▼

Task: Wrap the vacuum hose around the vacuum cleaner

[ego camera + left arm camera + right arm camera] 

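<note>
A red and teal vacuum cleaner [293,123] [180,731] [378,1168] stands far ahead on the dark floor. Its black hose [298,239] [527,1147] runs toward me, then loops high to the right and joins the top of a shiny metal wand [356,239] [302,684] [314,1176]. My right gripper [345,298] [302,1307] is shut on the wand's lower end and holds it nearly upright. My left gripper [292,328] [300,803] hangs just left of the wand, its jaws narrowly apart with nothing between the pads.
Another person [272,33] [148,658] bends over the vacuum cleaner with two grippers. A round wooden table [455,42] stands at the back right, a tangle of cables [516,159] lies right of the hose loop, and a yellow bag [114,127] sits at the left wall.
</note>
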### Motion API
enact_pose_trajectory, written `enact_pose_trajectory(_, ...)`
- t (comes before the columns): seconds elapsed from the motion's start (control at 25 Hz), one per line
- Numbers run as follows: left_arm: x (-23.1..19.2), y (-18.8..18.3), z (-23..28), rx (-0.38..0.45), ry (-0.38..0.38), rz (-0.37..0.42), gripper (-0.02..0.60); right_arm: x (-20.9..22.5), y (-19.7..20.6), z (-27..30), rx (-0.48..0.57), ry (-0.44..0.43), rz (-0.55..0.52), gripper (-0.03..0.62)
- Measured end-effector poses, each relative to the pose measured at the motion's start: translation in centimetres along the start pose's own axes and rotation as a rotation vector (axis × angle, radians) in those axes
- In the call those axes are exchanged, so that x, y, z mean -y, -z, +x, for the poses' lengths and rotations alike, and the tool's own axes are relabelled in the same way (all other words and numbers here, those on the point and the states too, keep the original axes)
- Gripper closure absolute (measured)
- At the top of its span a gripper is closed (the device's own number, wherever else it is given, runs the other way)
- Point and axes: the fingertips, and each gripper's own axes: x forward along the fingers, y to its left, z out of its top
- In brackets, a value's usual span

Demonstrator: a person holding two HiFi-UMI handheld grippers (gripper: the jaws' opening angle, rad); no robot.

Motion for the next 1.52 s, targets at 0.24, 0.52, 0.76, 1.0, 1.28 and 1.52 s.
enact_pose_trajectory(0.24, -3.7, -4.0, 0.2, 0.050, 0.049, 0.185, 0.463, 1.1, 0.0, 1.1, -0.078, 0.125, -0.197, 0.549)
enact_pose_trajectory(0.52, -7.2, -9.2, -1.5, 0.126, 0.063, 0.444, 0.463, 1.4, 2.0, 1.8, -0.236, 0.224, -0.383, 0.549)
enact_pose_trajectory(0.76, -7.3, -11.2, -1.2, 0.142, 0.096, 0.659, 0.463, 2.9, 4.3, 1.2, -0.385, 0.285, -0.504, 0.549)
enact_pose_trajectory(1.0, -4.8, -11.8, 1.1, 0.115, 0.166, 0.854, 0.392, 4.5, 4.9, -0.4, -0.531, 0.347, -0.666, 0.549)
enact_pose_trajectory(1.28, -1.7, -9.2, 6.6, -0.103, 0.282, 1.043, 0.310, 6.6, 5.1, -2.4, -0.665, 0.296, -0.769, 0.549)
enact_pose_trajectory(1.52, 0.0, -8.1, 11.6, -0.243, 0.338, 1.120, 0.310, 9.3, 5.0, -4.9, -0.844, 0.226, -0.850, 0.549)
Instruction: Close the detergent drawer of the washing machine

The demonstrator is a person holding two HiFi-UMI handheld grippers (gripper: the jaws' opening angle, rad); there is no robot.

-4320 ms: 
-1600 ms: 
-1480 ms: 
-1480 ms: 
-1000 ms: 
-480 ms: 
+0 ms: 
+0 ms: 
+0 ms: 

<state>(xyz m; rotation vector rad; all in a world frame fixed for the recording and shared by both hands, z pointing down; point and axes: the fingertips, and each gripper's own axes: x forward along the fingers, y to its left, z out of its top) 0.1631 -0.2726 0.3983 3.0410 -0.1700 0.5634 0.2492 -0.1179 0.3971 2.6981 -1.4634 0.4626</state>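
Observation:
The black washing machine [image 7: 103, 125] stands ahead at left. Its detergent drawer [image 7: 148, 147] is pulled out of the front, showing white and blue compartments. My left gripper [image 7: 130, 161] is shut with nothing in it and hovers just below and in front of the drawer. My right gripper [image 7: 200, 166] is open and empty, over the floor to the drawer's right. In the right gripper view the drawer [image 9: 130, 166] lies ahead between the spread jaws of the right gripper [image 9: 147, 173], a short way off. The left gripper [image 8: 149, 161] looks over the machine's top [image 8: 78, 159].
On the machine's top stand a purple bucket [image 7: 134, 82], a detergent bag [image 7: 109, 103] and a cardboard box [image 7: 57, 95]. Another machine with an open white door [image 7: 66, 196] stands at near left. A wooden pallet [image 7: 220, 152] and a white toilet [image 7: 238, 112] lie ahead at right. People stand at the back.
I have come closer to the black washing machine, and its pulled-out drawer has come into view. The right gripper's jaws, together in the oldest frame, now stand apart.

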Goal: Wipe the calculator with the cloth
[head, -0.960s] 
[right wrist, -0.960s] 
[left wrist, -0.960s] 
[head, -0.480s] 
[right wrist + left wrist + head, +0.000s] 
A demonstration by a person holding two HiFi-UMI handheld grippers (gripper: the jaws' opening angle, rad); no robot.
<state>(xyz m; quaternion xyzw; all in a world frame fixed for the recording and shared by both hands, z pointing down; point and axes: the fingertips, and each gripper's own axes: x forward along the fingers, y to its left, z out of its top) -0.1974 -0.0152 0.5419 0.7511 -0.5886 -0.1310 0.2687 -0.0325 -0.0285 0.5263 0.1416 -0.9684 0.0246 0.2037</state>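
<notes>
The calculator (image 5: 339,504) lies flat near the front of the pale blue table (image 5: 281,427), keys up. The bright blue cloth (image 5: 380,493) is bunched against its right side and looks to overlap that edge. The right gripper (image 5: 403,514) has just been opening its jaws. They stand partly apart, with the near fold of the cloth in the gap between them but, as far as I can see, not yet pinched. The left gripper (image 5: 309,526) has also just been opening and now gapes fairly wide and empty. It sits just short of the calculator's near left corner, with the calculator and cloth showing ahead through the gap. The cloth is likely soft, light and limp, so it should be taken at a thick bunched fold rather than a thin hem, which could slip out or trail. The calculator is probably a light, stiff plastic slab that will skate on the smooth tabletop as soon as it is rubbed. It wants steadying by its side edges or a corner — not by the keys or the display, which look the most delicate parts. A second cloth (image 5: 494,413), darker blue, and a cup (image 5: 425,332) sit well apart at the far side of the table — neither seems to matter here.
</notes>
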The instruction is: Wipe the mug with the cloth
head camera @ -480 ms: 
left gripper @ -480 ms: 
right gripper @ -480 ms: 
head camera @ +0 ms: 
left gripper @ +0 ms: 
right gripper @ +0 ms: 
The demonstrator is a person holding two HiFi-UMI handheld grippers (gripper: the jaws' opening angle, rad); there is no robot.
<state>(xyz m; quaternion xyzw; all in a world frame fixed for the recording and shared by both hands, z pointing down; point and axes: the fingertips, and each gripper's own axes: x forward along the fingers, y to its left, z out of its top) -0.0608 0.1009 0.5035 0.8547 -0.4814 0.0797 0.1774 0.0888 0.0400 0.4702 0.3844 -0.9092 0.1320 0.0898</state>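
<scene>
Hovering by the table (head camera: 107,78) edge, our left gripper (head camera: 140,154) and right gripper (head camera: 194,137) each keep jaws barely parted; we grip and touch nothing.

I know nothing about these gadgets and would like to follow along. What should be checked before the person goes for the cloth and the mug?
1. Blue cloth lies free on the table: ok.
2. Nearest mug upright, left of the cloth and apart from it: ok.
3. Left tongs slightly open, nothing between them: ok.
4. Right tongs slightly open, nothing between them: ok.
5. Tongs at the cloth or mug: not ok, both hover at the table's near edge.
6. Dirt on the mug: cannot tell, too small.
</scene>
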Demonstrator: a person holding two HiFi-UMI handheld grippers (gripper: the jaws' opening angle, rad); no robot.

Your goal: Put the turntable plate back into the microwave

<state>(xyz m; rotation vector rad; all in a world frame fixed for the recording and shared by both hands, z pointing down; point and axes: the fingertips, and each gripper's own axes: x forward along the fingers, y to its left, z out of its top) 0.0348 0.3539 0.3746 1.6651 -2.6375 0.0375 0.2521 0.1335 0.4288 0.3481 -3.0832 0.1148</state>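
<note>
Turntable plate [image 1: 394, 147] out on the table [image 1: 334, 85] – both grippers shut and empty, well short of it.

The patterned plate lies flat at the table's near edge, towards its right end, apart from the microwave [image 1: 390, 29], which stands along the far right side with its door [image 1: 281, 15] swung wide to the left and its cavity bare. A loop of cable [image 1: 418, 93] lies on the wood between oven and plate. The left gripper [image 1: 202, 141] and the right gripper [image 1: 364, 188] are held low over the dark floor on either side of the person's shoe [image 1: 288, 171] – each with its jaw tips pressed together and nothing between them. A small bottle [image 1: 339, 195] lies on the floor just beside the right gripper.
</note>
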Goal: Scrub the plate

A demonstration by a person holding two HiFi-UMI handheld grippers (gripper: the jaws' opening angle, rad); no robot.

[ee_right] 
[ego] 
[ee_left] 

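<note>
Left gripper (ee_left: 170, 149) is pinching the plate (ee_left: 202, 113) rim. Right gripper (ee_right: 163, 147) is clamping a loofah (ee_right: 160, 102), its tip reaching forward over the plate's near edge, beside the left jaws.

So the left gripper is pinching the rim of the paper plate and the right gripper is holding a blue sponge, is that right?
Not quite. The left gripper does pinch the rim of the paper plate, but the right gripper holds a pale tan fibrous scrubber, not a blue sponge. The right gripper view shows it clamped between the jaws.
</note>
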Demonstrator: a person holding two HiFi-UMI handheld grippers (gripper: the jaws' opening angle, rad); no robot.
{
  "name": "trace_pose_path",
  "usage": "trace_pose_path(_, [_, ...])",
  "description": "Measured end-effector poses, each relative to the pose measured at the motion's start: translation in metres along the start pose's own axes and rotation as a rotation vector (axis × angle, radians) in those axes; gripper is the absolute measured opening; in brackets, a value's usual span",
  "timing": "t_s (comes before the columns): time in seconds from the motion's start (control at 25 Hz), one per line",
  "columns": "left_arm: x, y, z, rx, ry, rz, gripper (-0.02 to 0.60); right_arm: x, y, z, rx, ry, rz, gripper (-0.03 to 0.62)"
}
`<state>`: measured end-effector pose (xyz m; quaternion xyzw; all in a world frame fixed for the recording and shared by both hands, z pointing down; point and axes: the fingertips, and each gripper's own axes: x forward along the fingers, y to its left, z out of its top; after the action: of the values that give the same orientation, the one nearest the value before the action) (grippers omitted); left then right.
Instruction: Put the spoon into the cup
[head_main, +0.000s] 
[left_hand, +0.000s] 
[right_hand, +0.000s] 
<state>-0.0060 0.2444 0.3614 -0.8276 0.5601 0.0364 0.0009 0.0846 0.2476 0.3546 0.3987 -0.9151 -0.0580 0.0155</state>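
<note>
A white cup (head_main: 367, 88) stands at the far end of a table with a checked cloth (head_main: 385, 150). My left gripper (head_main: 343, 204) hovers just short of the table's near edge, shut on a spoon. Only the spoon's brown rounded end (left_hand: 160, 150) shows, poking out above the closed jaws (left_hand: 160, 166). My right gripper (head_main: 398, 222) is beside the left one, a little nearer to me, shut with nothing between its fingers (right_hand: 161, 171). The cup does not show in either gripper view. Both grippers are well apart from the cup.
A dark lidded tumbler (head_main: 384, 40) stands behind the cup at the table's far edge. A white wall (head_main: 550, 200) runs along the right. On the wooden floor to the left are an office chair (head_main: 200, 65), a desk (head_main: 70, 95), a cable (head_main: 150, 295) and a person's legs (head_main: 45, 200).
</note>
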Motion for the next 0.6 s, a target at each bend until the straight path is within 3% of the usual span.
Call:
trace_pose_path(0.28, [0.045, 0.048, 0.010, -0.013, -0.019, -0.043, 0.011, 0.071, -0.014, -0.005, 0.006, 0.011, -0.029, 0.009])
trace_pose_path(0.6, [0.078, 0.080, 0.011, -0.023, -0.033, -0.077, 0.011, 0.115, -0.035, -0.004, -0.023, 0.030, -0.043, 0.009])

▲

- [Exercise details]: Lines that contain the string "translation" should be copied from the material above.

- [Exercise result]:
- Measured end-effector poses, each relative to the pose measured at the motion's start: translation in centimetres along the start pose's own axes and rotation as a rotation vector (axis × angle, radians) in those axes
  "description": "Measured end-effector poses, each relative to the pose measured at the motion's start: translation in metres along the start pose's own axes and rotation as a rotation vector (axis × angle, radians) in those axes; gripper is the absolute measured opening; in brackets, a value's usual span",

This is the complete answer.